# WHAT THIS TASK INVOLVES:
From the first line to the last, restate the material word for word; pictures stay out.

***** SUPPLIED MATERIAL *****

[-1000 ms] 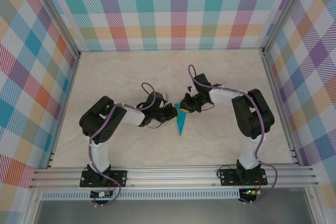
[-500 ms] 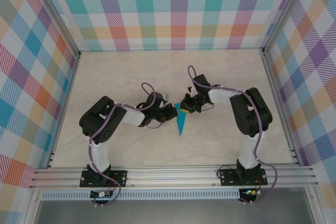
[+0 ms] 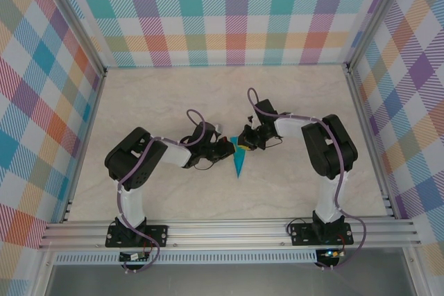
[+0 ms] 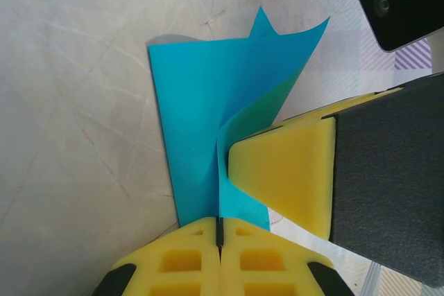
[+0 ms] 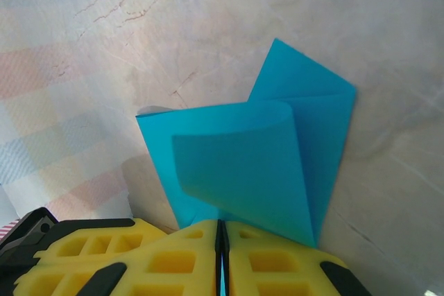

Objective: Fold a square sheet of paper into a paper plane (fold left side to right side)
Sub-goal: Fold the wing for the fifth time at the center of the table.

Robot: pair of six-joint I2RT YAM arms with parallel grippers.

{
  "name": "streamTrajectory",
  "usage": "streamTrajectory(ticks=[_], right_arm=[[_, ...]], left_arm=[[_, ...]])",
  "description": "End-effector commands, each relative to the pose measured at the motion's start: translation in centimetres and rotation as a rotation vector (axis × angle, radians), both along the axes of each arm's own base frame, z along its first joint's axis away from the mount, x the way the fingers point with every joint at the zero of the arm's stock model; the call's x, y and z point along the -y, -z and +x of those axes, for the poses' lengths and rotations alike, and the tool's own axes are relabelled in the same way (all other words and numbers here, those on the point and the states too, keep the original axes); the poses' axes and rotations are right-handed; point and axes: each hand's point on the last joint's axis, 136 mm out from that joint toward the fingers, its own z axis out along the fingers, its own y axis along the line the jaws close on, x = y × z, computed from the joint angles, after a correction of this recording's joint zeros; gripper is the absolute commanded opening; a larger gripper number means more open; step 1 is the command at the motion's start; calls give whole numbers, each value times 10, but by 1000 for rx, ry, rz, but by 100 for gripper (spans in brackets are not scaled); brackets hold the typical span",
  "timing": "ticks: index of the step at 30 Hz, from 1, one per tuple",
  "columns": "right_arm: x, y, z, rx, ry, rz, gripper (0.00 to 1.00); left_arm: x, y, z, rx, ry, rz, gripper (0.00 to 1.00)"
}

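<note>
Little has shifted: our right elbow crept inward. Our left hand (image 4: 220, 233) and right hand (image 5: 221, 240) both pinch the paper plane (image 3: 239, 163) mid bench (image 3: 173, 102). It's already a narrow dart, and the wing folds seem to be what's left.

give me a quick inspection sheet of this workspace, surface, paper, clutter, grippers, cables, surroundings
surface: pale marbled tabletop
job's things: teal paper folded to a narrow dart, tip toward the arm bases, one flap curled up at the wide end
clutter: nothing seen
grippers: left gripper shut on the paper's edge; right gripper shut on the curled flap
cables: purple cables run along both arms, off the paper
surroundings: plaid walls on three sides, aluminium rail at the near edge
</note>
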Motion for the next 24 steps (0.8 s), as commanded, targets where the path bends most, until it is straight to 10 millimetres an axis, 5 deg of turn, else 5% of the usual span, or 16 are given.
streamTrajectory(ticks=[1,12,18,24], right_arm=[[14,29,-16,-58,-11,-83,11],[30,44,-35,-93,-7,-142,11],[29,42,-34,-83,-8,-140,11],[28,41,-33,-82,-12,-136,11]], left_arm=[[-26,27,-13,-57,-28,114,0],[-30,-29,-17,43,-4,89,29],[-7,-57,-39,64,88,16,26],[26,-61,-58,45,164,-40,22]])
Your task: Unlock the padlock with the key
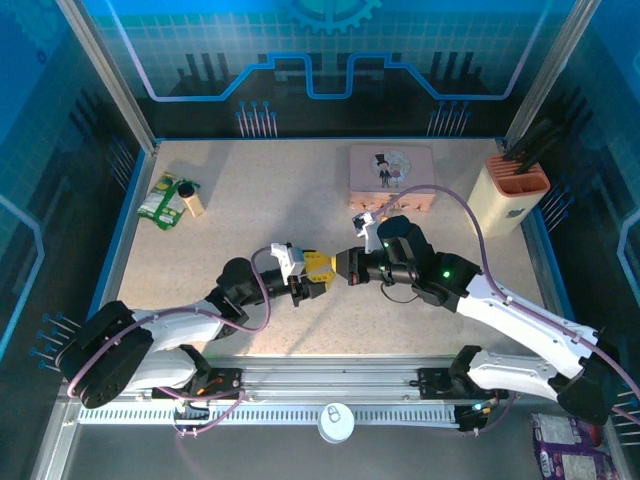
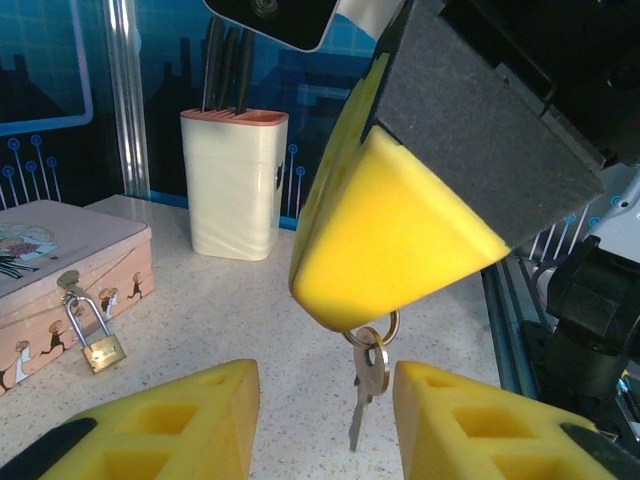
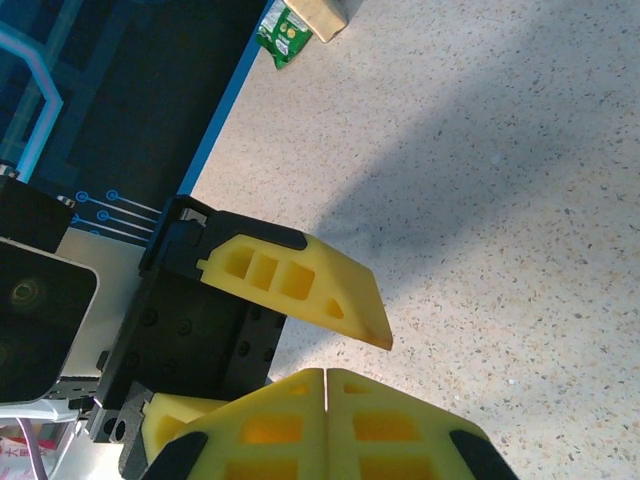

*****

# SOLUTION:
[-1000 ms] 
[-500 ms] 
[+0 ms] 
[+0 ms] 
[+0 ms] 

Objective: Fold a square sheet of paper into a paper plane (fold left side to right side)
Sub-goal: Fold the wing for the fifth time at the center of the table.

Robot: pair of six-joint I2RT YAM arms with parallel grippers.

{
  "name": "streamTrajectory",
  "usage": "streamTrajectory(ticks=[_], right_arm=[[_, ...]], left_arm=[[_, ...]])",
  "description": "End-effector commands, each relative to the pose measured at the motion's start: translation in centimetres and rotation as a rotation vector (axis × angle, radians), both along the axes of each arm's own base frame, z along its first joint's axis away from the mount, x the way the fingers point with every joint at the zero of the arm's stock model; the call's x, y and z point along the -y, -z and +x of those axes, for the poses' lengths and rotations alike, and the tool's own axes are relabelled in the same way (all other words and numbers here, those on the point and the states too, keep the original axes); the poses' axes and rotations are right-handed; point and axes: each hand's point on the last joint's axis, 136 mm out from that joint toward the fingers, its own z axis out along the fingers, its own y axis along the line the jaws close on, x = y × z, computed from the joint angles, after a correction of this recording's joint zeros; gripper is the absolute commanded opening; a larger gripper number means more open; step 1 is the command at the motion's start; calls give whole numbers, each value times 10, but by 1000 for rx, ry, rz, but by 100 for gripper (spans in brackets are not scaled); brackets hold the typical span",
  "timing": "ticks: index of the step at 30 Hz, from 1, one per tuple",
  "columns": "right_arm: x, y, z, rx, ry, rz, gripper (0.00 to 1.00); left_arm: x, y, z, rx, ry, rz, gripper (0.00 to 1.00)"
}

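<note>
Little has shifted: our right elbow crept inward. Our left hand (image 4: 220, 233) and right hand (image 5: 221, 240) both pinch the paper plane (image 3: 239, 163) mid bench (image 3: 173, 102). It's already a narrow dart, and the wing folds seem to be what's left.

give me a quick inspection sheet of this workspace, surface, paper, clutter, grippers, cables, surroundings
surface: pale marbled tabletop
job's things: teal paper folded to a narrow dart, tip toward the arm bases, one flap curled up at the wide end
clutter: nothing seen
grippers: left gripper shut on the paper's edge; right gripper shut on the curled flap
cables: purple cables run along both arms, off the paper
surroundings: plaid walls on three sides, aluminium rail at the near edge
</note>
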Motion for the next 24 steps (0.8 s), as commanded, targets where the path bends most, until it is straight to 10 millimetres an axis, 5 deg of turn, else 5% of the usual span, or 16 are given.
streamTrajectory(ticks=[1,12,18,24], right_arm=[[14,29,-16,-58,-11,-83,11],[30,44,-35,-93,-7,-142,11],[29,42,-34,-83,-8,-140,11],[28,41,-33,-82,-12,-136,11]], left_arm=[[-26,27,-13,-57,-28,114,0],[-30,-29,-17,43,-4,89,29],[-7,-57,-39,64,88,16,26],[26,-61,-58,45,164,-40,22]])
Your task: Unlock the padlock with the key

What the exercise required has been answered in full.